Horizontal Stabilizer

Progressed nicely along building my HS until I accidently final drilled the holes in the flange using a #30 drill instead of a #40 drill. After talking with Van's Builder Support, I replaced the stringer and the front spar. The replacement was surprisingly cheap, around $60 for both parts. The shipping was $200. That was short of a shock but I guess with the weird dimensions of the spar they could only ship freight.

Lesson learned: Don't screw up the spar.

While waiting for the replacement to arrive, I started work on the elevator and ordered my fuselage and wings.

QB all the way

My original plan was to do a slow build fuselage and quick build wing. The current 5 month lead time for quick build means that by the time my quickbuild fuselage arrives I would have progressed past the quick build stage on a slow build fuselage. However, since I'll be working on remodeling my house this winter I won't have space to work on the project, so this is a decent way to keep the project moving. On the other hand, it's an expensive price to pay. I believe for the fuselage QB, my calculations came out to $44/hr that I'm paying for Van's to complete the work. The QB wing is substantially less than that, coming out to around $8 an hour.

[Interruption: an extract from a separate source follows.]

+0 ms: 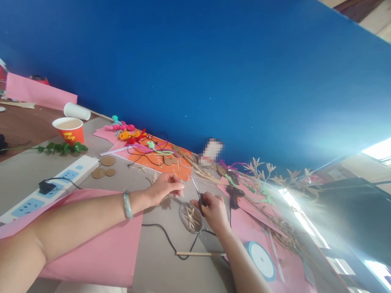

Either way, I put down the order for delivery next April or May, and now I just need to figure out what I want to delete from these two kits.

Elevators

Back to the build, started on the elevators after I put away my HS parts. This seems like the most complicated part of the build. A lot of small parts and a lot of fabrication. However, the work itself is fairly straightforward, nothing new up to 9-7 at least. A lot of final drilling, deburring, and a lot of clecos. I was forced to do some research on dimpling nutplates. On the rudder it was just 2, so I basically forced the dimple and it was good enough. On the elevators and the fuselage going forward there will be a lot more dimpled nutplates,and my dimple die was just slightly too big.

I ordered a reduced diameter dimple die from Aircraft Tool Supply because I had already dimpled my right elevator reinforcement plate so I'll need this to dimple the nutplates to match, but I grabbed 600 NAS1097's also and will be using that on nutplates going forward.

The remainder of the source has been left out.